__Your goal__
Without the pictures, set down every line of the data exactly.

__The data__
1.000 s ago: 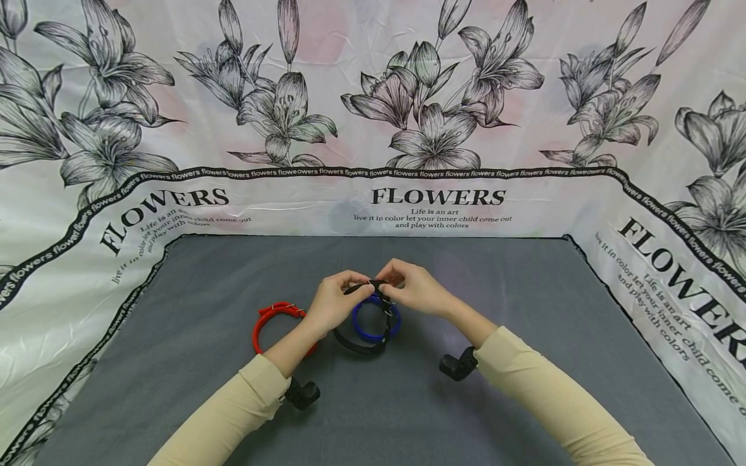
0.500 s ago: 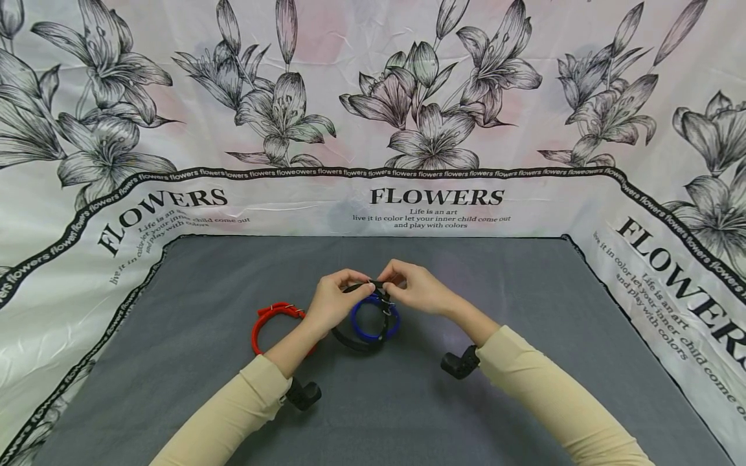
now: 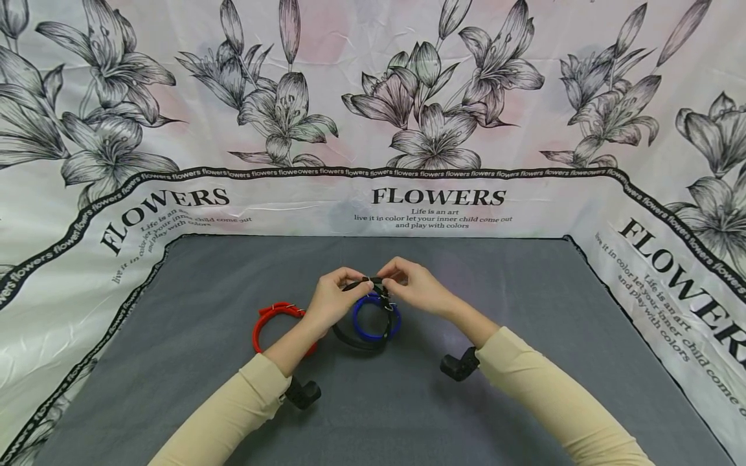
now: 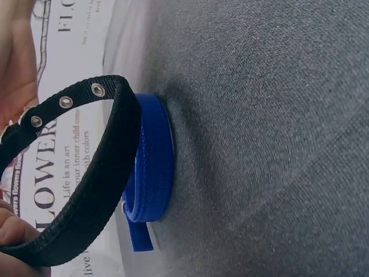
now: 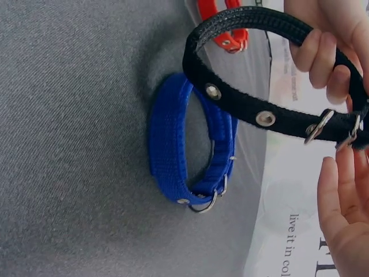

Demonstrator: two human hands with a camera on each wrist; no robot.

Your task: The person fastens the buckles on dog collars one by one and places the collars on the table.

__Answer to this problem__
1.000 s ago: 
0.500 s ago: 
now: 
now: 
now: 

Demonstrator: two human hands with a camera on each wrist; no robot.

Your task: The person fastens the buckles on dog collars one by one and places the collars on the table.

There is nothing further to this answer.